Exercise =>
Would you transcribe the records below from the line with "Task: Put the" to the line with "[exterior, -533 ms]", ends included, exactly and with nothing more, leaving the pictures out?

Data excerpts
= = = = = = =

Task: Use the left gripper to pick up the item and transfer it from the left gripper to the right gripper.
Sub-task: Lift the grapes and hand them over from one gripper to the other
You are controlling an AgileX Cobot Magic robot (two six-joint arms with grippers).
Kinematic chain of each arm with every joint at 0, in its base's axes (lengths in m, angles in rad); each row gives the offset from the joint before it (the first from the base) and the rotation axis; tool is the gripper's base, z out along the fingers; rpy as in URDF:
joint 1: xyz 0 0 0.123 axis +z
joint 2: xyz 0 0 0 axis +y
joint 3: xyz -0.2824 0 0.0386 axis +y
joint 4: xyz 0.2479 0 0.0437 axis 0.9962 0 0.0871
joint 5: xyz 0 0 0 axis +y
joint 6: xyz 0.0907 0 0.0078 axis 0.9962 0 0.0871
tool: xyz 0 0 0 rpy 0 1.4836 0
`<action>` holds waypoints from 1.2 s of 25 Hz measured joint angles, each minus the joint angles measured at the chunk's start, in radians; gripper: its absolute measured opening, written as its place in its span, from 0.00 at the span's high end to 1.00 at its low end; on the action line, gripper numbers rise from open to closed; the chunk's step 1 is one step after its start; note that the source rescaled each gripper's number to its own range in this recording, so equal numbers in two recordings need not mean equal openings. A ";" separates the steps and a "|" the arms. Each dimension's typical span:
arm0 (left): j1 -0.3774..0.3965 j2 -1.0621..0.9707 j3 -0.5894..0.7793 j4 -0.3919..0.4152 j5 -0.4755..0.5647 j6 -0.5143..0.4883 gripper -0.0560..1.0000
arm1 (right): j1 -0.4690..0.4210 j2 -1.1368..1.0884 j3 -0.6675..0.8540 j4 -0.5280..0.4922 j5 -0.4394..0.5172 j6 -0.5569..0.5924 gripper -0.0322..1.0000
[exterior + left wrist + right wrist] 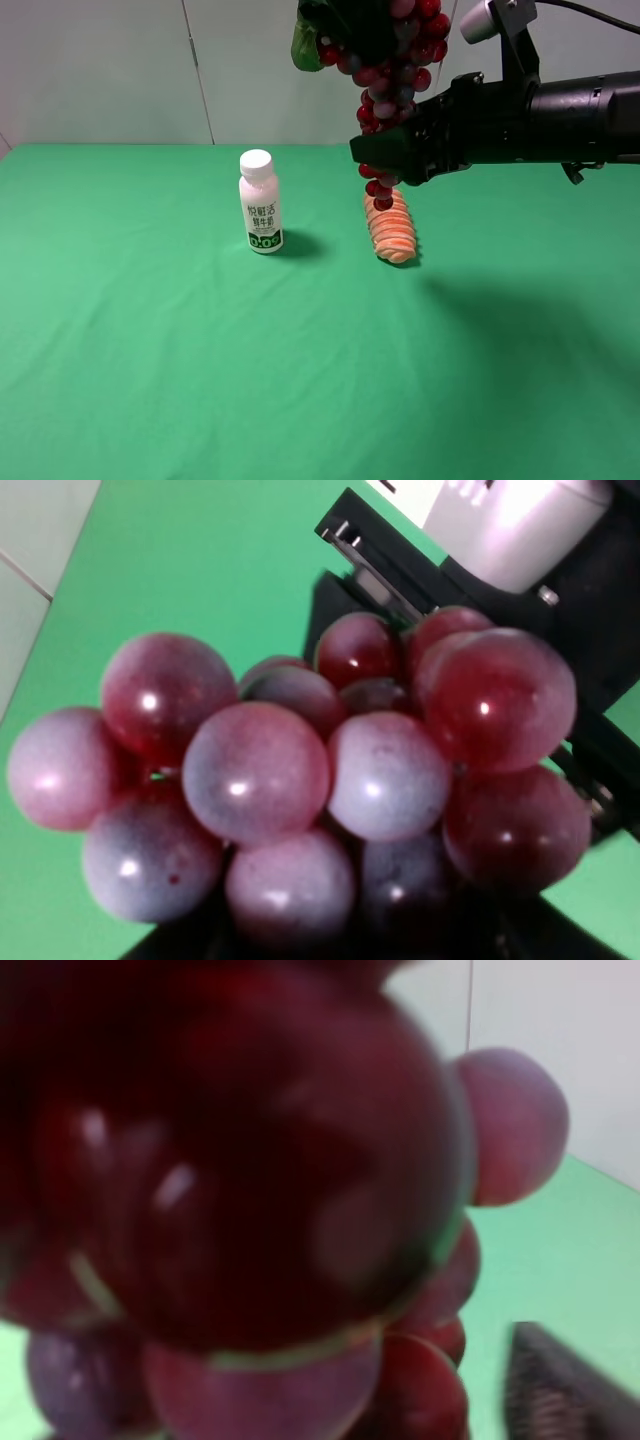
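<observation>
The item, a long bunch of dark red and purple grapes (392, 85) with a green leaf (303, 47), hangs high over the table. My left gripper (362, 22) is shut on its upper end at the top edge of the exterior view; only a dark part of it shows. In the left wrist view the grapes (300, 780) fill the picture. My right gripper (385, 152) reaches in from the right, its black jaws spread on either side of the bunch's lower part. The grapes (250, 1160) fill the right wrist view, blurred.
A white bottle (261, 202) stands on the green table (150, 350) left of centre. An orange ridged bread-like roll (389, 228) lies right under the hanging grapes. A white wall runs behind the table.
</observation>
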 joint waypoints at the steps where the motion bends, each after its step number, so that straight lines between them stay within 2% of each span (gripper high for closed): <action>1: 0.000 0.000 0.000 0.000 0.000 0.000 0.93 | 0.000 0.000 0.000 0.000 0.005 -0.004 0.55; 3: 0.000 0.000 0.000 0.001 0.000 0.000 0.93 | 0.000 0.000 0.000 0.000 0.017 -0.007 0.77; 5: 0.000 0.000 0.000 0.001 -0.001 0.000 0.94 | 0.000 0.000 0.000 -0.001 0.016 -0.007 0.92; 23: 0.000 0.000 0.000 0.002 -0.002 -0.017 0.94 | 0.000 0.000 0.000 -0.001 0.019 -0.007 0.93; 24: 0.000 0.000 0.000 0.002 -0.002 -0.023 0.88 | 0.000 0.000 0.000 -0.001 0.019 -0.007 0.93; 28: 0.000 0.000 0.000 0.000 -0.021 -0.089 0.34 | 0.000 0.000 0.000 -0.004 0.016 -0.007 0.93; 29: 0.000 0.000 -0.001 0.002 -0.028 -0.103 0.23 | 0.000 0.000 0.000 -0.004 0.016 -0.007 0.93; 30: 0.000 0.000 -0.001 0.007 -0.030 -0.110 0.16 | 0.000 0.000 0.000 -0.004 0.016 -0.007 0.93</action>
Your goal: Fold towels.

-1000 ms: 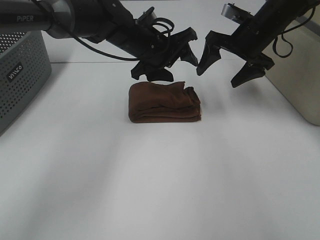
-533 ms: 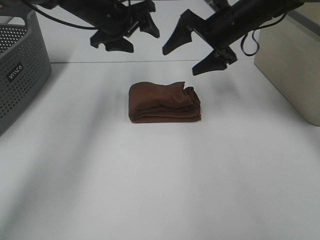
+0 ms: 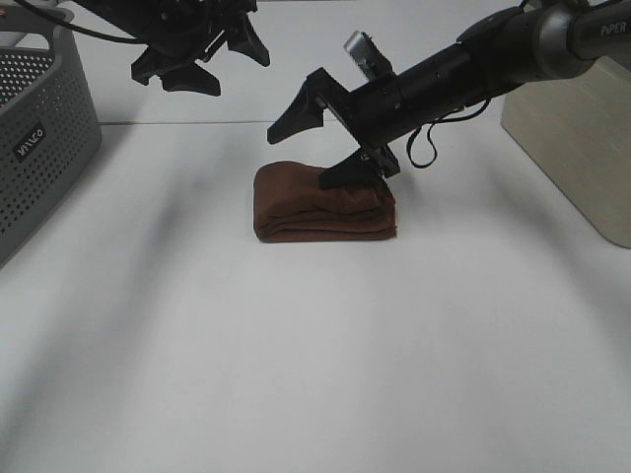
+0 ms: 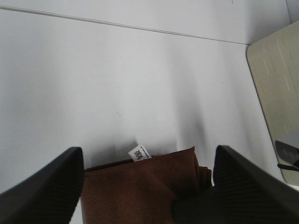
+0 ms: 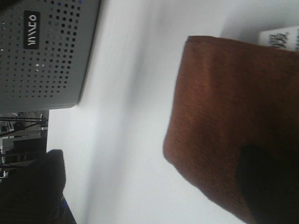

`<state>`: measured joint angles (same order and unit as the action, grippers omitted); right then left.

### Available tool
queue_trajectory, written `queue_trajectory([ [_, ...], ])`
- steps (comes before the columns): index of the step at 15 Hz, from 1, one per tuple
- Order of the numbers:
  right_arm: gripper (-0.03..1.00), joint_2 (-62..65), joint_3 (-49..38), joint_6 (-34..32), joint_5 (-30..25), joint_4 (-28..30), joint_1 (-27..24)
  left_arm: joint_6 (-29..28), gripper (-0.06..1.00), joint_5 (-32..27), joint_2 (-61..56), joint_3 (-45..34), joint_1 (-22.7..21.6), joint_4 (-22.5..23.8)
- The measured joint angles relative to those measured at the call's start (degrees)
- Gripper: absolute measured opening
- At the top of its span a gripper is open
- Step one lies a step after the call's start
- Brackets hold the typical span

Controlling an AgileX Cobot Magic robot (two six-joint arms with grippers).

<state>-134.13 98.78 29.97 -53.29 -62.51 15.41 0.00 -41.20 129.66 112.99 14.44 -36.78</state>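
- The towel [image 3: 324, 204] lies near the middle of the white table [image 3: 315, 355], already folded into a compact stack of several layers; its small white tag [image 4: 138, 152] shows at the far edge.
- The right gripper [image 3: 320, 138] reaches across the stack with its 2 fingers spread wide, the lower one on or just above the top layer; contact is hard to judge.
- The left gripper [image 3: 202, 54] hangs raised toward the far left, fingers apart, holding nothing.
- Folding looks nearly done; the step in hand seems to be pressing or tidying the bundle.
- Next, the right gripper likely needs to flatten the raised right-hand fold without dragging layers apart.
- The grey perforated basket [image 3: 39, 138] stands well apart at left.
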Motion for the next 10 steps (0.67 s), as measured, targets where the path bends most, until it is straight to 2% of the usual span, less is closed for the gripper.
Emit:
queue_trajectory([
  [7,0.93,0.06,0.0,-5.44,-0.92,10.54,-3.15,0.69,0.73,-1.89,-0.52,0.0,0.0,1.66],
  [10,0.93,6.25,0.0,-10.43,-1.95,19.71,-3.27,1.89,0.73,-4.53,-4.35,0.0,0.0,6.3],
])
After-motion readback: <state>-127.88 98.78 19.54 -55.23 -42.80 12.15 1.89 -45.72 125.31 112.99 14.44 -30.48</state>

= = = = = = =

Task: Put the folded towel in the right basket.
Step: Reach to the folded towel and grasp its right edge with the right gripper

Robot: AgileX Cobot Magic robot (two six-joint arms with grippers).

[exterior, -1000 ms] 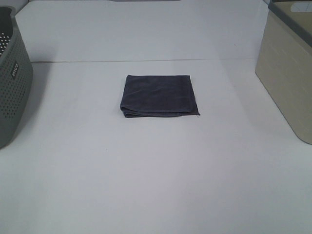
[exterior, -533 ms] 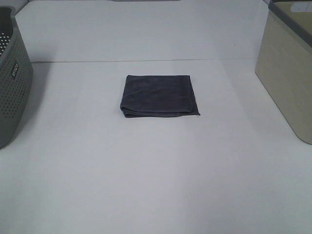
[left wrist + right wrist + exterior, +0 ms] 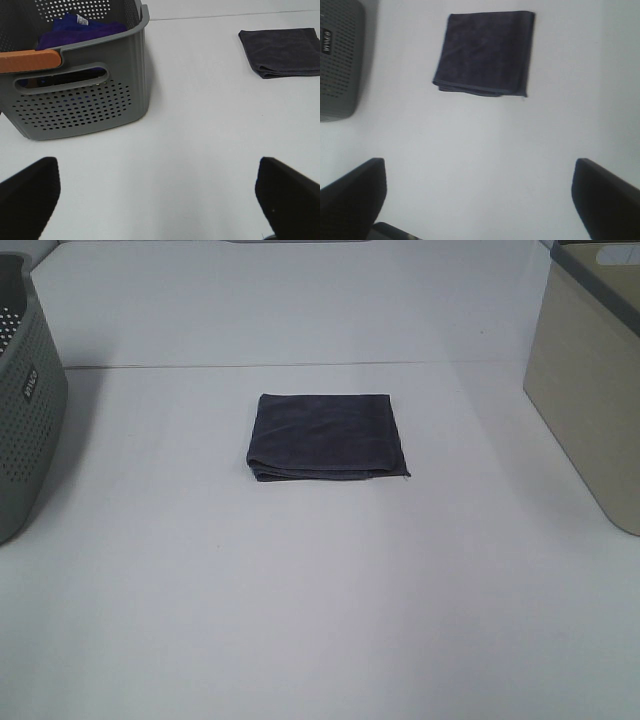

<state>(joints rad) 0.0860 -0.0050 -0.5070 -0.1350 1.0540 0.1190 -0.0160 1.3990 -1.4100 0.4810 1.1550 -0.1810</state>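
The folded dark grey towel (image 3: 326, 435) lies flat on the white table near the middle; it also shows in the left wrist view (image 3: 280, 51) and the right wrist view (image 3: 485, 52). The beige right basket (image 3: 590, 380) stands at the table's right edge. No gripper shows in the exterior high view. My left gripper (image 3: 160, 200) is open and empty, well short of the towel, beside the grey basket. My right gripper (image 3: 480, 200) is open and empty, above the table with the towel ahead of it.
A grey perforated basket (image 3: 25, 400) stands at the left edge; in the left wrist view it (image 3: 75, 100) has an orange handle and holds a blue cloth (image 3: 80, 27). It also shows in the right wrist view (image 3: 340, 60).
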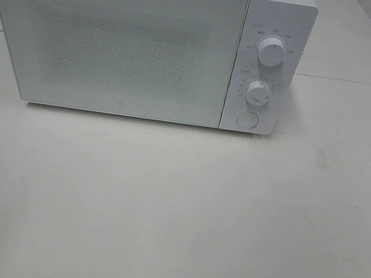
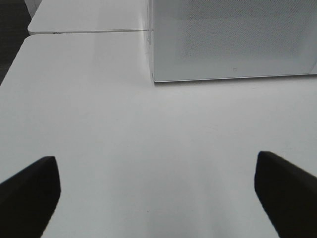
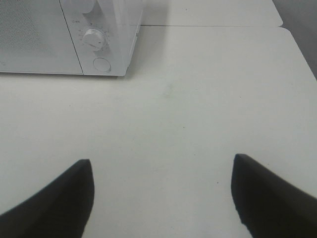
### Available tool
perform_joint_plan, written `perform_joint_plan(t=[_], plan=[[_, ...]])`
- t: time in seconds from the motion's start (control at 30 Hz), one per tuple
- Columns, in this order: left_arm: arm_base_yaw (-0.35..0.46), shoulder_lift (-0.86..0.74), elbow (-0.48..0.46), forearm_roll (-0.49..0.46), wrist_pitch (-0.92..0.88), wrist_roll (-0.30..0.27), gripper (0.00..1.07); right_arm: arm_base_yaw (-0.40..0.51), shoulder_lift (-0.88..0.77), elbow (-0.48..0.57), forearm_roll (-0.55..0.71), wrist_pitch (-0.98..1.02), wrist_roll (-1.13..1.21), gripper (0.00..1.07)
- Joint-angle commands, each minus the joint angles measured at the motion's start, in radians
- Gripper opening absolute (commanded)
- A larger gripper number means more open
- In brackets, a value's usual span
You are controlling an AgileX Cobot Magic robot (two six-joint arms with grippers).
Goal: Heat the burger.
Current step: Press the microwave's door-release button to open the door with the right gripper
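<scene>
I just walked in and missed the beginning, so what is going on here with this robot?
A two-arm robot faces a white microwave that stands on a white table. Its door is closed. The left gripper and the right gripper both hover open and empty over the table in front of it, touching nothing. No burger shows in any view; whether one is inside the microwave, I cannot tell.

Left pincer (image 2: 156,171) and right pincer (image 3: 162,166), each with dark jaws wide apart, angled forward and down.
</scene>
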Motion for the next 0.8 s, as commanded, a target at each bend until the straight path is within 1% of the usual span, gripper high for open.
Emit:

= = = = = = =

Response to this exercise =>
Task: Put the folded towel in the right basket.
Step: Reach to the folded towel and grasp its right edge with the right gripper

Robot: AgileX Cobot Magic robot (two six-joint arms with grippers).

[exterior, -1000 ms] 
[exterior, -533 ms] 

The response to the exercise is now finished.